I had put a “clearing board” on the frame the day before, which is a sort of one-way gate for the bees. In theory, this should clear the top box of most bees, although it didn’t work all that well in this instance.
There’s no particular magic to harvesting honey: lift out a frame, check it’s full of honey, brush off the bees, and put it in a container. (Repeat as required.)
In the end, there were three frames of entirely capped honey, and the remaining frames were a mix of capped and uncapped honey. While we probably could’ve harvested all of it, we decided to leave the uncapped frames in the hive.
In Warré hives, frames aren’t wired. So to harvest the honey, you simply cut it out of the frames. (I then put the empty frames back into the hive, to fill the gaps in the top box.)
At a small scale, extracting the honey is pretty simple. Put the comb in a sieve that fits on top of a 20L plastic bucket.
Break up the honeycomb, and let the honey to drain out. A fine plastic filter sheet keeps the bits out of the honey (shown above). It only took about 24 hours for the vast bulk of the honey to drain out, with a small amount of mixing up throughout.
Hornsby Beekeeping (where I obtained the sieves, etc) kindly put a pouring tap (called a “gate”) into the storage bucket, which made it super-easy to pour the honey into jars, without spilling a drop.
These are the jars of honey we ended up with, complete with “Lewisham honey” labels. That’s a lot of honey for a small and very early honey harvest.
The final stats:
- 3 frames harvested (out of 8 in the top box)
- 6kg of comb and honey
- 2.5 litres of lovely honey
That’s not a bad start, I think! Particularly with more harvesting expected soon (of the whole top box and probably the second box.)

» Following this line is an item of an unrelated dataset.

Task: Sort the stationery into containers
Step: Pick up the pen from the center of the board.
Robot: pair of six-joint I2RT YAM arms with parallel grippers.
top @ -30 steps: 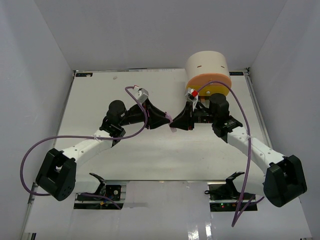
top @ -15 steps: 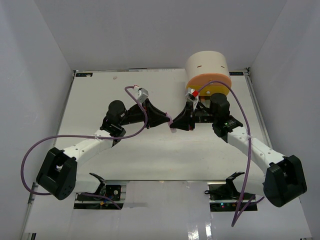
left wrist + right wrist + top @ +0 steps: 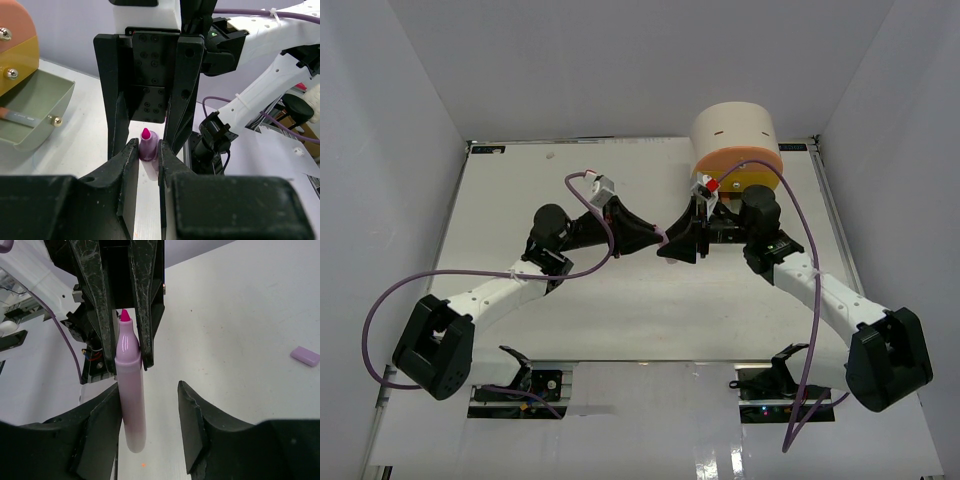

I recently ordered a large delivery of compost, to be mainly used in the guerrilla gardened space behind our house. Much of that soil is heavily depleted, and I wanted to give our fruit trees the fastest rate of growth this year.
Why order such a big pile? For the simple reason that it cost $51/m3 to buy in bulk (plus a delivery charge), compared to $9 (or more) per 40L bag if purchased at a garden centre (or Bunnings for that matter). And a it takes a lot of 40L bags to make up a cubic metre of compost. That’s a big saving!
This time around, I purchased the compost from Australian Native Landscapes, who have a nice range of recycled products.
We ordered “RE-CARB® ESSENSE”, which is described as:
Humus rich, 100% organic compost is specifically designed to build soild carbon levels and soil microbial activity. Apply 75mm and dig into tired, nutrient poor soils. Suitable for all plants, this compost is particulary beneficial for phosphorous sensitive Australian natives.
That matched exactly what we needed! In general, I really like the idea of using recycled coffee grounds, Sydney sewage, wood chips, etc to make compost. Much better than going into a tip…
One of the ways of increasing the number of active bee hives is to wait for a call that someone has a swarm clustered in a tree in their backyard, and to capture that.
The other option is to place “bait” hives in inviting locations, and hope that a passing swarm takes a fancy to them.
In my first full beekeeping season, I’m going to try both. 🙂
The photo above shows two bait hives ready for spring. I made the boxes myself (as per my previous post), and painted them a very pale green. I also made the two bases, which are a bit rough, but sufficient for this task.
As these are temporary hives, there’s no reason for a full Warré roof, and I’ve constructed a simple flat roof out of plywood, treated with linseed oil.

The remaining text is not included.